Luz Marina Zuluaga Zuluaga (; October 31, 1938 – December 2, 2015) was a Colombian beauty queen who won Miss Universe 1958. She was the only Colombian woman to win the Miss Universe pageant until Paulina Vega became Miss Universe 2014.

Biography
Zuluaga was born in Pereira. She moved to Manizales, (Department of Caldas) as a small child and grew up there. She applied for the Miss Caldas contest, and she won in 1957. Zuluaga went on with her training towards the Miss Colombia contest and arrived in Cartagena, hoping to win the Miss Colombia title. Pereira is part of the Caldas department. Risaralda was made a department in 1966 some years after her election. She represented the following local titles Miss Pereira, Miss Caldas, Miss Colombia Virreina (1st Runner up), Miss Colombia — Winner and then Miss Universe.

Miss Colombia 1957
Zuluaga did not win the contest, instead finishing as 1st Runner-Up. Before the Miss Universe pageant however, Miss Colombia 1957, Doris Gil Santamaria got married. Due to Miss Universe rules stating that no candidate can be married before the final contest itself, Santamaria was forced to resign, making Zuluaga Miss Colombia by default.

Miss Universe
The contest took place in Long Beach, California, on July 25, 1958. After Zuluaga was announced as the new Miss Universe, the only television station and most radio stations in Colombia at the time (as much as seventy-three) stopped their regular programming to report the breaking news.  The evening gown she wore in the pageant was designed and made for her by Colombian designer Aura Leonor Troya de Sánchez, who was a designer to the stars including at least three Miss Colombias.
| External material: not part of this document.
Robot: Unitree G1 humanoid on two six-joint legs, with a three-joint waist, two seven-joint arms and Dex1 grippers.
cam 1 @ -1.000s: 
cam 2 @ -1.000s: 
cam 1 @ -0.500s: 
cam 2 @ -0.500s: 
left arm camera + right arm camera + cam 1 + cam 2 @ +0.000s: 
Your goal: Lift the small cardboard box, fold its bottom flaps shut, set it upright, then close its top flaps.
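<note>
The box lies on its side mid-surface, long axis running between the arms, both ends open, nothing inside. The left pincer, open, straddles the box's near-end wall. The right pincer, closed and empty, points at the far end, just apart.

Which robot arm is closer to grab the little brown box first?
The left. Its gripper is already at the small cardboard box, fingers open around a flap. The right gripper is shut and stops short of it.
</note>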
Zuluaga was not immediately able to return to her country, as Miss Universe personnel feared for her security because at the time Colombia was going through a period of extreme political volatility. When she eventually returned home, she was welcomed by large crowds both at El Dorado International Airport in Bogotá and at Manizales airport.

By now, the citizens of Manizales had accepted her as if she had been a native of the area. Learning that her family was not well off economically, many citizens collected money, which was used to build a better house for Zuluaga and her family.

Life After Titleholding
After years outside the spotlight, Zuluaga made headlines again when she married a medical doctor and moved to the United States. In 1966, she returned to Manizales and became involved with the city council as well as with the state's institute of tourism, of which she eventually became director.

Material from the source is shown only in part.